Anonymous-to-Authenticated Migration: Many applications start with an anonymous session. When the user logs in, the agent needs to migrate session memories from the anonymous identifier to the authenticated user ID. In Valkey, this is a straightforward per-memory update, and because indexed attributes are refreshed on each write, the migrated memories become searchable under the new user ID immediately after the update completes:

# After user authenticates, migrate anonymous memories
anonymous_memories = memory.get_all(user_id="anon_session_abc")
for mem in anonymous_memories:
    memory.update(mem["id"], data={"user_id": "authenticated_user_123"})

This pattern depends on two Valkey properties established earlier: low-latency writes, so the migration completes in the time of a single user action, and read-after-write visibility on the Search index, so the next retrieval sees the memories under the new user_id.

Concurrency and Consistency: In distributed agent systems, memory bugs often come from overlapping writes or stale reads. Two agent turns may try to update the same memory at nearly the same time, causing lost updates, or one agent may read older state while another has already written a correction. Common mitigations are to serialize memory mutations per user or scope with a short-lived lock and, for high-impact attributes, version writes so downstream agents can require a minimum memory version before acting. Valkey provides the primitives for both patterns through SET NX PX for lightweight locks and INCR for atomic version counters, while the coordination policy lives in the application.
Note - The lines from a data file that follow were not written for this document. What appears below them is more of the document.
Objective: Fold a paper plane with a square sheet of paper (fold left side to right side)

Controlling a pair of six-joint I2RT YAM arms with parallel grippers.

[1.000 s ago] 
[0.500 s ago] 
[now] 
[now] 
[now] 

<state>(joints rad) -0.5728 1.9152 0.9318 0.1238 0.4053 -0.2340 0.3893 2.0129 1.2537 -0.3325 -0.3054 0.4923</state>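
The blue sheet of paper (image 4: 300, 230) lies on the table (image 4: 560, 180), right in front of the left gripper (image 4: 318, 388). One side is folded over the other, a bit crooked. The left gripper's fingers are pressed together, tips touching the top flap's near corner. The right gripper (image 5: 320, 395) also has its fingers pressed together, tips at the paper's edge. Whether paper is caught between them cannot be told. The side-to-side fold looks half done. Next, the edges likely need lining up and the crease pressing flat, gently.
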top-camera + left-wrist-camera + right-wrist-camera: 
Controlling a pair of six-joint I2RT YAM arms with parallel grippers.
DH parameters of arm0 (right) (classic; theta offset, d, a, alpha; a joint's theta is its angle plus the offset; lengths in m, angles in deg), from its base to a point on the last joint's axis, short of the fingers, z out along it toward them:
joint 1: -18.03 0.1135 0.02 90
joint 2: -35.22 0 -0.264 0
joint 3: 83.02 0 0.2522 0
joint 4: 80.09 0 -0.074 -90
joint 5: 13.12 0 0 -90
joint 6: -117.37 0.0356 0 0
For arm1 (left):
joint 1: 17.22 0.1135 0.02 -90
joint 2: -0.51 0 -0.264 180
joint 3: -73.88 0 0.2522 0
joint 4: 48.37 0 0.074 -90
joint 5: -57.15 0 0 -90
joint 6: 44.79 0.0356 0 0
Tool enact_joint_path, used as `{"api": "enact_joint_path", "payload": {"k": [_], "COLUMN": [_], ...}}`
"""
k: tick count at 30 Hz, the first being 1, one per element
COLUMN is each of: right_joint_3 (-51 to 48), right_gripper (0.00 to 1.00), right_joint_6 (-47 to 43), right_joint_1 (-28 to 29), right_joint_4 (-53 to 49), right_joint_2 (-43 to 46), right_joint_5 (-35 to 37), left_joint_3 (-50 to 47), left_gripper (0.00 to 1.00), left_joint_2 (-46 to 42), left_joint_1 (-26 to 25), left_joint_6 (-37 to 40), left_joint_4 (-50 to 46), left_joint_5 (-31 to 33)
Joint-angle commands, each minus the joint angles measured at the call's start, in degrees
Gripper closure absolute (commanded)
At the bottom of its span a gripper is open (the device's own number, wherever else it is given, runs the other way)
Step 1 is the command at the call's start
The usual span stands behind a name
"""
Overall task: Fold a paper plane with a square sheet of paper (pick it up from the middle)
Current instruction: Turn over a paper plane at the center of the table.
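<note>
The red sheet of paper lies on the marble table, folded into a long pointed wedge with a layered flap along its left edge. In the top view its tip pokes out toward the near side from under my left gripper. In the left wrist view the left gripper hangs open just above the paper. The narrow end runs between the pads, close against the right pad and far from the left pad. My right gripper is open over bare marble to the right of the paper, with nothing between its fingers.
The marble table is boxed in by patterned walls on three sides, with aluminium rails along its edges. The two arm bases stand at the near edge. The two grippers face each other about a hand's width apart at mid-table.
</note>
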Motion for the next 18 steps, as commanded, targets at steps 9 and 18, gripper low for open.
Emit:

Observability & Auditing: Mem0 memory events and history help explain memory-driven LLM behavior, including why a fact was added, updated, deleted, or later retrieved, while Valkey provides storage- and index-level signals. If you need a Valkey-side audit stream for memory mutations, enable notify-keyspace-events and subscribe to keyspace or keyevent Pub/Sub channels; use MONITOR only for short-lived debugging. Latency regressions break turn responsiveness, so watch memory_search_latency_p99 and memory_write_latency_p99. Memory drift breaks personalization, so watch memory counts per user or scope, mutation rates by outcome (add, update, delete, noop), and retrieval score distributions. Storage-layer issues break everything, so watch Valkey's FT.INFO for index state and INFO for server state.

Memory Index Health: For indexes using the hierarchical navigable small world (HNSW), frequent deletes or overwrites can leave the index less efficient over time, increasing memory usage and degrading recall. In practice, monitor index health with FT.INFO and plan periodic rebuilds during low-traffic windows.

Conclusion

Agent memory turns stateless LLM calls into persistent, context-aware interactions. The core mechanics are consistent across frameworks: extract facts from conversations, embed for semantic retrieval, and scope access by user, agent, and session. The storage layer underneath determines how these operations perform at scale, particularly under the fan-out, write visibility, and lifecycle management patterns that distinguish agent memory from single-query RAG. This post walked through how memory works with Mem0 and Valkey, covering the schema design, write and read pipelines, scoped retrieval patterns, and lifecycle controls. The same architectural patterns apply regardless of which memory framework or storage backend you choose.

Start with the configuration above by following this blog, point it at your Valkey cluster, and iterate on your scoping and retention policies as your agent's memory needs evolve.